Optimism lifts blue chips to new highs
NEW YORK – The Dow Jones industrial average reached another record close on Tuesday as investors largely looked past economic and earnings reports that had stirred concerns about the health of the economy. The Standard & Poor’s 500 also rose, but the Nasdaq fell.
Blue chips managed the gains despite a government report that inflation at the wholesale level saw its biggest jump in more than 30 years in November as gas prices inched higher.
Many investors were also uneasy after the stock market in Thailand plunged Tuesday following announcement by the Thai government of controls on foreign investment. The government backed off some of the restrictions after Thailand’s benchmark SET Index fell 14.8 percent and touched off concerns about a repeat of the economic crisis that rattled Asia in 1997.
“People are fundamentally optimistic and that’s containing the downside risk for the present,” said Stuart Schweitzer, global markets strategist at JPMorgan Asset & Wealth Management.
The Dow rose 30.05, or 0.24 percent, to 12,471.32. The finish eclipsed the last record close of 12,445.52, which came Friday. The Dow also set a new trading high of 12,491.91; previously it was 12,490.70.
The S&P 500 index rose 3.07, or 0.22 percent, to 1,425.55, while the Nasdaq composite index fell 6.02, or 0.25 percent, to 2,429.55.
Bonds were little moved, with the yield on the benchmark 10-year Treasury note flat at 4.59 percent from late Monday. The dollar was lower against other major currencies, while gold prices rose.
“I think fundamentally the economy seems on track for a safe landing in 2007, but with some unsettling bumps along the way,” Schweitzer said.
Markets displayed little reaction to comments by Dallas Federal Reserve President Robert W. Fisher, who said in a speech Tuesday that inflation remains troublesome for the economy and that an increase in interest rates could be warranted.
The central bank has left short-term interest rates unchanged at its last four meetings, interrupting a string of 17 straight increases that began in 2004. Investors have been hoping for a rate cut as they try to determine whether the Fed can cool the economy without pushing it into recession.
Seemingly at odds with recent inflation reports, the Labor Department said Tuesday that the Producer Price Index, a measure of inflation at the wholesale level, jumped 2 percent in November. While an increase had been expected following two months of declines, the rise far outstripped the 0.5 percent increase analysts had been expecting. The core PPI figure, which excludes often volatile energy and food prices, rose 1.3 percent.

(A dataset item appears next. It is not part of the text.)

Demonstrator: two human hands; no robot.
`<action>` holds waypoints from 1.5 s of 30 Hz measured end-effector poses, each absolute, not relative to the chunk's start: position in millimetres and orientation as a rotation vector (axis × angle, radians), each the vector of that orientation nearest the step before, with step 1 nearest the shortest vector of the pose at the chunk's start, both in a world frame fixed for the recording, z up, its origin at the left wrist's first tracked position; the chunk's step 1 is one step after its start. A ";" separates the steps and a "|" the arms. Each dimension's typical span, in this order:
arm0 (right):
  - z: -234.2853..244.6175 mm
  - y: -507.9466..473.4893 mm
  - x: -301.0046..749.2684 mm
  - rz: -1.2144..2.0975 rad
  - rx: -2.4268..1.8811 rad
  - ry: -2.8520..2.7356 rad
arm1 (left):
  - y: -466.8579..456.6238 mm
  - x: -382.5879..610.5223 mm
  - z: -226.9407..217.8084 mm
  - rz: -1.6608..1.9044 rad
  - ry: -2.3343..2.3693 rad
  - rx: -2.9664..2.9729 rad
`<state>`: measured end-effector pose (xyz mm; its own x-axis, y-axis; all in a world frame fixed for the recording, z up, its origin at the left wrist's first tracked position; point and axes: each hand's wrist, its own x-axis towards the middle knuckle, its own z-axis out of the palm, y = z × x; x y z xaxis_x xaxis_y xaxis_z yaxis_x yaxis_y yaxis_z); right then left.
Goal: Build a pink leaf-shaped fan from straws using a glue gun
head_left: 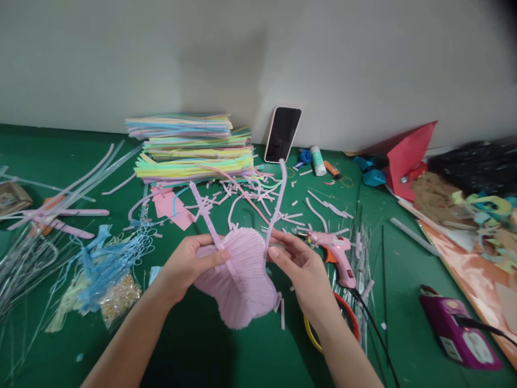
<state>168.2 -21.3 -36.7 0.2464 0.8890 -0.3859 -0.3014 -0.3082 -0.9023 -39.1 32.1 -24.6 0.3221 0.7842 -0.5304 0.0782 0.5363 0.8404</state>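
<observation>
A lilac, ribbed shape with wavy lobes point(246, 285), made of pipe cleaners laid side by side, is held up above the table. My left hand point(189, 264) grips its left side, thumb on top across a twisted lilac stem point(204, 213) that sticks up and to the left. On the right edge, my right hand point(301, 264) pinches a long lilac pipe cleaner point(278, 199) between thumb and fingers. That pipe cleaner runs along the shape's edge and its free end points upward. The fingertips behind the shape are hidden.
Bundled pastel pipe cleaners point(194, 164) lie by the wall, beside a leaning phone point(284, 132). A pink glue gun point(337, 253) rests right of my hand, near a roll of tape point(351, 315). Blue tassels point(105, 264) and scissors point(64, 221) lie left; a purple device point(460, 328) sits right.
</observation>
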 end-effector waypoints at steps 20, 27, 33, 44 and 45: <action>-29.4 -22.6 148.0 1.841 -0.912 -0.413 | 19.8 -44.9 -30.0 1.272 0.907 2.807; -28.2 -33.2 130.9 1.670 -1.002 -0.636 | -5.1 -42.5 -45.5 1.029 0.736 3.139; -35.3 -44.9 155.3 1.683 -1.238 -0.825 | -3.5 -56.1 -38.2 0.672 0.646 2.973; -28.9 -52.8 174.5 1.789 -1.409 -1.445 | 50.6 -22.1 -6.0 -0.052 0.801 1.913; -27.4 -52.7 177.8 1.773 -1.444 -1.466 | 52.1 -21.6 -8.2 -0.043 0.815 1.890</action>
<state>177.8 -52.7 -27.4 -0.3710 0.8175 -0.4405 0.2789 -0.3544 -0.8926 -21.6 52.1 -8.2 0.7691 0.5153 -0.3781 0.5524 -0.2384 0.7988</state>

“The PPI is a reminder that there may be a two-way inflation risk in the near-term,” Schweitzer said. “That creates the specter of some uncomfortable moments for some investors who might have looked for an early Fed ease.”
In other economic news, the Commerce Department said construction of homes and apartments increased by 6.7 percent in November but also that applications for permits to build homes declined for the 10th straight month.
Bryan Piskorowski, market analyst at Wachovia Securities, said the PPI report and an upbeat reading last week on the level of inflation at the consumer level raised questions about how corporate profits will hold up.
“It could have some negative implications for corporate profits in the sense that somebody has to get squeezed here,” he said. He noted Wall Street had already generally expected profits would be lower next year.
The Russell 2000 index of smaller companies rose 0.08, or 0.01 percent, to 782.10.
Overseas, Japan’s Nikkei stock average fell 1.09 percent. Britain’s FTSE 100 closed down 0.70 percent, Germany’s DAX index fell 0.66 percent, and France’s CAC-40 was down 0.82 percent.